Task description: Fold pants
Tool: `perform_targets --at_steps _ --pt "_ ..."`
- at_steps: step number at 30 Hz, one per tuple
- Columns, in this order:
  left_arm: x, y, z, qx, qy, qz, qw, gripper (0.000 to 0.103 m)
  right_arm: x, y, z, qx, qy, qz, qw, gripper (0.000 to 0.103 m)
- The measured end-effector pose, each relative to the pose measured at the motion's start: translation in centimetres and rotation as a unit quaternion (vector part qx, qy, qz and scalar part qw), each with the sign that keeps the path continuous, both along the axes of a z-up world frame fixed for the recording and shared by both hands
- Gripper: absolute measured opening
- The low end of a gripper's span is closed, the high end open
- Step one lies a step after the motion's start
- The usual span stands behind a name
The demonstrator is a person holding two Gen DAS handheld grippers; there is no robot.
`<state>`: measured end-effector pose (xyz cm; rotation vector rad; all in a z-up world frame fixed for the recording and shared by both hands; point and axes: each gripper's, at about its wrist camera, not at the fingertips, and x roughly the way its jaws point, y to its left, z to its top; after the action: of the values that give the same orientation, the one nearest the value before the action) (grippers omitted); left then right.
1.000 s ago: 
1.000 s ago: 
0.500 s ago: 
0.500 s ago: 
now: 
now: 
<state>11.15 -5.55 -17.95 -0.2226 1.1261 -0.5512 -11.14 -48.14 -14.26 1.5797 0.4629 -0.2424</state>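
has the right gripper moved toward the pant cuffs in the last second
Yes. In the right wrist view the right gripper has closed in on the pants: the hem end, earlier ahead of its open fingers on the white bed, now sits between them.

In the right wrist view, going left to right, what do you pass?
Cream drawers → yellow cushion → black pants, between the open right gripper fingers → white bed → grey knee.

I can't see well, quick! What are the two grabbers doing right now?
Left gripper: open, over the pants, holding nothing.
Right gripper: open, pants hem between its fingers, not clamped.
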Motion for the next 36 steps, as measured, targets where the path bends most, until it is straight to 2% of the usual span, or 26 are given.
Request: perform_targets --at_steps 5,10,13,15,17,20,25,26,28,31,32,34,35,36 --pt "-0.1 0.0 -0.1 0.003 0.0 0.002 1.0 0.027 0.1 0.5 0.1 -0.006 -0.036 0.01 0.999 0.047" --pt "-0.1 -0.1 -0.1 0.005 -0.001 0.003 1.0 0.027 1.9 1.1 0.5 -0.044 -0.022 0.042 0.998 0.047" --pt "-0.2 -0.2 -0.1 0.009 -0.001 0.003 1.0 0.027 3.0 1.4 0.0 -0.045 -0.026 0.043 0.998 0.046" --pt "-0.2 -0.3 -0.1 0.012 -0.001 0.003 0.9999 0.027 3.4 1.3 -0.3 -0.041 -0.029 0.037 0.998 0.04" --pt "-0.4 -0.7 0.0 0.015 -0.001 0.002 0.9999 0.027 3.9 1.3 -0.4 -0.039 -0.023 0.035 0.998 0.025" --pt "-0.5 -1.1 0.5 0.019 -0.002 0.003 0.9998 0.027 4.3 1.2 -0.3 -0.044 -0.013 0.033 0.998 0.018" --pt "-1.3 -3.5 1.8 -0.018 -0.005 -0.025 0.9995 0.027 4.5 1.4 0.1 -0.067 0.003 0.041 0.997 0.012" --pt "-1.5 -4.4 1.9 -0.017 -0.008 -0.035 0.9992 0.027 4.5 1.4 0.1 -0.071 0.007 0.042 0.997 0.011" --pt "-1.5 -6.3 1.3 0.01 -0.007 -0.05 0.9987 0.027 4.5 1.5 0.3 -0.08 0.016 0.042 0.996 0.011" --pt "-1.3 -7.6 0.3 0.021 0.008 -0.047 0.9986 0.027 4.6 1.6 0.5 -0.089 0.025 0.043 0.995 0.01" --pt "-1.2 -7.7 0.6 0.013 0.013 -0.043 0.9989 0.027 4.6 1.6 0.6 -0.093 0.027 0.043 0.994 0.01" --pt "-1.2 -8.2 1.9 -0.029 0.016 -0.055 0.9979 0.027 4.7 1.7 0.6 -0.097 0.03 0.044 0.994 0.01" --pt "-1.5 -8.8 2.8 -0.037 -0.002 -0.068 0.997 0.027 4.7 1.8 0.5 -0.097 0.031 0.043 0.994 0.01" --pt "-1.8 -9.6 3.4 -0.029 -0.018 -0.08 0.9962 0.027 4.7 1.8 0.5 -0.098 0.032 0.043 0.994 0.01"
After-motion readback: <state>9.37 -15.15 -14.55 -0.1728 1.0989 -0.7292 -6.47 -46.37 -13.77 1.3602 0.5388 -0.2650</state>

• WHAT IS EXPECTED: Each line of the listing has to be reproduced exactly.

• THE COMPLETED TASK:
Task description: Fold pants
Tool: `perform_targets --at_steps _ --pt "_ ..."`
- at_steps: step number at 30 Hz, one per tuple
- Columns, in this order:
  left_arm: x, y, z, qx, qy, qz, qw, gripper (0.000 to 0.103 m)
  right_arm: x, y, z, qx, qy, qz, qw, gripper (0.000 to 0.103 m)
- The measured end-effector pose, each relative to the pose measured at the motion's start: translation in centimetres and rotation as a unit quaternion (vector part qx, qy, qz and scalar part qw), each with the sign that keeps the path continuous, both along the axes of a z-up world frame fixed for the recording and shared by both hands
- Gripper: absolute measured opening
- The low end of a gripper's span is closed, the high end open
- Step one lies a step after the motion's start
- The usual span stands behind a name
The demonstrator is a person holding two Gen DAS handheld grippers; there is no robot.
`<state>`: measured end-effector pose (xyz cm; rotation vector rad; all in a z-up world frame fixed for the recording and shared by both hands; point and axes: each gripper's, at about its wrist camera, not at the fingertips, and x roughly the way its jaws point, y to its left, z to its top; after the action: of the values that give the same orientation, the one nearest the value before the action) (grippers omitted); left then right.
1.000 s ago: 
1.000 s ago: 
0.500 s ago: 
0.500 s ago: 
now: 
now: 
<state>11.15 -5.55 -17.95 -0.2226 1.1261 -0.5512 -11.14 -48.14 -14.26 1.5797 0.4629 -0.2424</state>
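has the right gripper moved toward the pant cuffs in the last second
Yes. In the right wrist view the right gripper has closed in on the pants: the hem end, earlier ahead of its open fingers on the white bed, now sits between them.

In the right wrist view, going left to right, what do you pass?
Cream drawers → yellow cushion → black pants, between the open right gripper fingers → white bed → grey knee.

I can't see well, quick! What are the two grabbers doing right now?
Left gripper: open, over the pants, holding nothing.
Right gripper: open, pants hem between its fingers, not clamped.
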Motion for the next 36 steps, as measured, targets where the path bends most, until it is straight to 2% of the usual span, or 26 are given.
Request: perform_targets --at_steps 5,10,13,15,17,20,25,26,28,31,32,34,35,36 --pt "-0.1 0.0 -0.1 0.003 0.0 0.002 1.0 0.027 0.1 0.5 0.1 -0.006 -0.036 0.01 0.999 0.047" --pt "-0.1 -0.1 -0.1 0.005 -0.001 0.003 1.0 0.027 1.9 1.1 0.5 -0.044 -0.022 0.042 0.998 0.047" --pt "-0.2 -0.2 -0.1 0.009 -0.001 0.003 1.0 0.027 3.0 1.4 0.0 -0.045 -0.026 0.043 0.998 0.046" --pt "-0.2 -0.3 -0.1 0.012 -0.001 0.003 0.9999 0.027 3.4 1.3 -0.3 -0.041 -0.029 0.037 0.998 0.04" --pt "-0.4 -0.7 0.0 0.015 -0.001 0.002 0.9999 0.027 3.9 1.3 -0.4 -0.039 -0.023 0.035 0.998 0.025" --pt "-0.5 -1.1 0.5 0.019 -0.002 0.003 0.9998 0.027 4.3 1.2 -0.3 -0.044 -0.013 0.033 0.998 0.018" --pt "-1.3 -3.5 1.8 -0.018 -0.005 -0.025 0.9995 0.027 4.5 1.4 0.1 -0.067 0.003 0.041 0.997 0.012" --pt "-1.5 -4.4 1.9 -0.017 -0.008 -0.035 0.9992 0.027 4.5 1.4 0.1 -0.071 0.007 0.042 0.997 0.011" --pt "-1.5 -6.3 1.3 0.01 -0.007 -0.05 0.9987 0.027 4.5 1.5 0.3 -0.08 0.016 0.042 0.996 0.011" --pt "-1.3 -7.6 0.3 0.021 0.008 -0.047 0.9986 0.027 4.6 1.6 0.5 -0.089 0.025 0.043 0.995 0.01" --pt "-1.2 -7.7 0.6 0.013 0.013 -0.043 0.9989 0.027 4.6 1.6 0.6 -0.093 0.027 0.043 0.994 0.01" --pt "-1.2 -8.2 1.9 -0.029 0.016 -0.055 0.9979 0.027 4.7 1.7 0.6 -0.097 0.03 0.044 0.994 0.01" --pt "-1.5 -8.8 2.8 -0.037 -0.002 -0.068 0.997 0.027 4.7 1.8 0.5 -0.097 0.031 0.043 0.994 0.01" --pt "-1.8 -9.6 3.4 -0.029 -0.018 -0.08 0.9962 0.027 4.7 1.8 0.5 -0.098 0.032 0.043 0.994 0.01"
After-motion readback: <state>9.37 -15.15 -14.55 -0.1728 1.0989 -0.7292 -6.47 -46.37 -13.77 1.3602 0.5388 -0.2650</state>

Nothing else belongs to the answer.